Вторая игла впилась в плечо молодого гнома. С его головы слетела шапочка с помпоном. Бандит заорал, схватившись за иглу.
– Стреляйте, мерзавцы! – кричал Корни. – Убейте гада!
Раздались беспорядочные выстрелы. Чья-то пуля попала в мигающую лампу, осколки стекла посыпались на щебень. Но бандиты стреляли не в том направлении. Я услышал дыхание Ежа совсем рядом. Он крался среди шпал, подползая с другой стороны рельса. За ревом прибывающего на станцию поезда Ежа совсем не было слышно – мой друг хорошо рассчитал время своего появления.

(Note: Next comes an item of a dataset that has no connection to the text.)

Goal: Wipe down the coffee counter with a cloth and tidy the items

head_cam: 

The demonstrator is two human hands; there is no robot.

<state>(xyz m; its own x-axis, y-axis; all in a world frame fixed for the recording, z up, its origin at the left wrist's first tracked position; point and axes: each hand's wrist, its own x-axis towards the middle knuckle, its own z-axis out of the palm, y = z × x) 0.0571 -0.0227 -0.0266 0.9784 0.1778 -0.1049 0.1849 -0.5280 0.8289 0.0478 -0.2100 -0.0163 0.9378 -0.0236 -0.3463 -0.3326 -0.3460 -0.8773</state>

Или же ему просто повезло.
– Быстрее, – прошептал я. – Ты медальон подобрал?
– Ф-ф-фы! – утвердительно сказал Еж.
Он стащил меня с рельса.
– Вон они! – закричал один из гномов.
Но над нами уже мчался состав, отрезав нас от врагов. Еж тащил меня к станции под брюхом поезда.
– Нас заметят люди, Еж, – шептал я. – Так нельзя. Всем нам снова придется уходить.
– Ф-ф-фы! – сказал Еж.
– Нет, у меня не хватит сил на трансформацию.
– Ф-ф-фы.
– Не хватит! Нет! Остановись!
Но Еж уже бежал по залитой светом станции, лавируя между ногами людей. Я слышал изумленные возгласы.
– Еж!
– Кого это он несет?
– Смотрите, еж ласку поймал! Реально ласку жрет, она вся в крови!
– Мама, хочу себе такую зверушку!
Потом я шел по темному тоннелю, где на выходе светил яркий свет, но вскоре понял, что проваливаюсь в события последнего дня.
Вентиляционный канал заполняла копоть, пыль и старая паутина. Я шел, пригнувшись, чтобы не приложиться макушкой о неровный потолок. Цепочки моих следов протянулись в пыли туда и обратно. Туда – это к свету в конце тоннеля и перегородившей выход пластиковой решетке. Обратно – к душным каналам, заполненным угарным газом и отголосками людской жизни. Это мой привычный мир.
Порой в вентиляционных каналах звучала музыка. Иногда доносились новости, рассказывающие о перипетиях людской жизни. Но чаще всего слышались разговоры: гневные, переходящие во взаимные оскорбления или истерику, тихие, ставшие привычкой, детский щебет и голоса любви, когда двое не могут наговориться друг с другом, прерываясь на поцелуи.
Я останавливался и слушал чужую жизнь.